Although the primary symptom is painful arthritis, a chronic immune response like this would also tend to provoke generalized illness — fatigue, malaise, sensitization — via the mechanism of neuroinflammation.

If correct, then this study has solved one of the bigger puzzles in medicine — a big deal — but it also demonstrates an extremely important general principle: immunity is a double-edged sword with many, many complications that are impossible to guess. If this can happen, and avoid detection for decades, you can be damn sure there’s more like it.
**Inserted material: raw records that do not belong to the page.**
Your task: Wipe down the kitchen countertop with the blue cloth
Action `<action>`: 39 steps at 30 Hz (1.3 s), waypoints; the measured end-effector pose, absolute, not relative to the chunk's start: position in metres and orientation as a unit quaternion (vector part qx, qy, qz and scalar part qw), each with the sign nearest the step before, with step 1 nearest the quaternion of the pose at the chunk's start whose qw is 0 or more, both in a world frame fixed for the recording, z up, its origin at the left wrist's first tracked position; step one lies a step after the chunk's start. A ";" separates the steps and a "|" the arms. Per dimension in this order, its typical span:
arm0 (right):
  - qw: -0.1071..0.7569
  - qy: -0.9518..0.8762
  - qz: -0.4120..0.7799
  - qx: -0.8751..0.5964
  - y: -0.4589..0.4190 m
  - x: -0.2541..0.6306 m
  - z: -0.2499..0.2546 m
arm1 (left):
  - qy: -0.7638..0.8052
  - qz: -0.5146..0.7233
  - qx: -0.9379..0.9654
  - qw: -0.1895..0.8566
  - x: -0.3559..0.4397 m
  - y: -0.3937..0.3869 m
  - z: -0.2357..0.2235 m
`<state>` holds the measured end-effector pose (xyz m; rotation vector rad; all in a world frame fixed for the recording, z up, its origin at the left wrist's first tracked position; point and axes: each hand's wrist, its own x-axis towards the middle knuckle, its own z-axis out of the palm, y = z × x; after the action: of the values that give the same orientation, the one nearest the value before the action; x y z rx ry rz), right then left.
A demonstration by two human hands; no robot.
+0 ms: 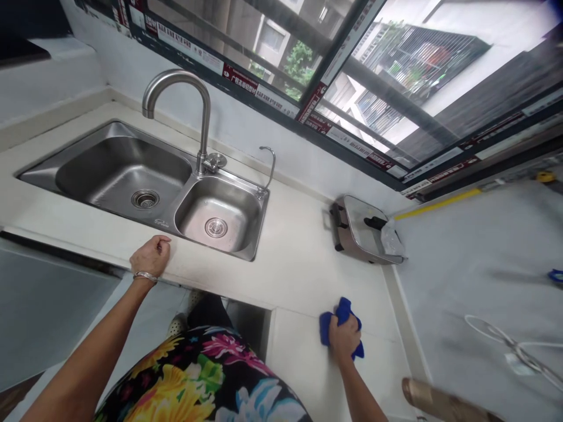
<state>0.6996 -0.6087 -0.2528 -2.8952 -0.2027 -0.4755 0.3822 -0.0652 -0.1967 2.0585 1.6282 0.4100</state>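
My right hand (345, 337) grips a bunched blue cloth (344, 309) and presses it on the white countertop (303, 275), right of the sink. Parts of the cloth stick out around the fingers. Curled into a fist, my left hand (151, 256) rests at the counter's front edge, just before the sink; nothing shows in it. A bracelet circles that wrist. The steel double sink (176, 211) has a larger basin on the left and a smaller one on the right, with no water standing in either.
A tall curved faucet (206, 126) rises behind the sink, with a thin small tap (273, 167) to its right. An electric pan with a glass lid (365, 228) stands in the back right corner. A brown roll (440, 401) lies at lower right, near white cables (519, 351) on the wall.
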 end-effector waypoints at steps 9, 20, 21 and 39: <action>0.159 -0.210 -0.142 -0.954 -0.465 0.690 -0.248 | 0.603 0.139 0.749 0.236 0.385 -0.067 -0.191; 0.160 -0.392 -0.083 -0.902 -0.329 0.639 -0.234 | 0.625 0.129 0.739 0.216 0.386 -0.067 -0.195; 0.160 -0.409 -0.081 -0.895 -0.328 0.632 -0.233 | 0.627 0.129 0.737 0.217 0.386 -0.067 -0.194; 0.188 -0.405 -0.060 -0.893 -0.487 0.668 -0.231 | 0.634 0.100 0.748 0.171 0.391 -0.061 -0.187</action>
<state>0.6676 -0.4869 -0.2305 -2.5121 -1.1401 -0.1694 0.3908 -0.0613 -0.1869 2.1238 1.7990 0.2853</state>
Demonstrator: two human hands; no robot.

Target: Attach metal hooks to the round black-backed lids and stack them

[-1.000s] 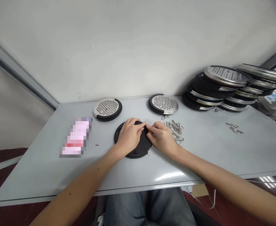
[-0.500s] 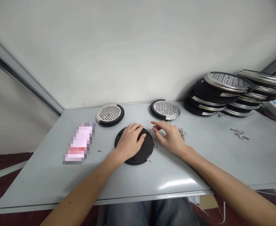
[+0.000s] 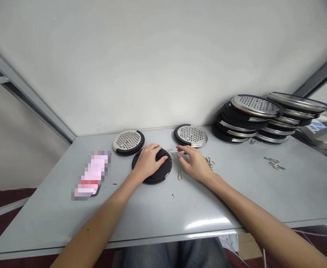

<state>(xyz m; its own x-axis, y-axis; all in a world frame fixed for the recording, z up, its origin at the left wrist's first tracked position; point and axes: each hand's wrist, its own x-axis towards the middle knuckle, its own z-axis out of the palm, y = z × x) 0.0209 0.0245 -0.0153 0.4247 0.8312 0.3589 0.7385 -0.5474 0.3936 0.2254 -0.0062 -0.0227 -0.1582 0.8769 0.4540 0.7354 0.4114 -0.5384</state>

Yes, believe it or not, syphilis can actually be a stealthy cause of pain. The first sign of syphilis is a lesion that is often minor and easily missed: usually painless, often inaccessible, nearly identical to a canker sore when it’s in the mouth. The second stage consists a few weeks of malaise and rashes. If the rashes aren’t clear enough, this stage is often mistaken for the flu or just an inexplicable phase of the blahs. The disease then goes dormant to some degree, for years, or forever, but in some people it will develop into the final stage, which is where the chronic aches and pains may develop (just one of a great variety of possible symptoms). It’s a slow disease that can affect many organ systems, so diagnosis often takes a long time, despite frank pathology that can be easily diagnosed with the right tests. Some patients with unexplained chronic widespread pain (fibromyalgia) probably have syphilis.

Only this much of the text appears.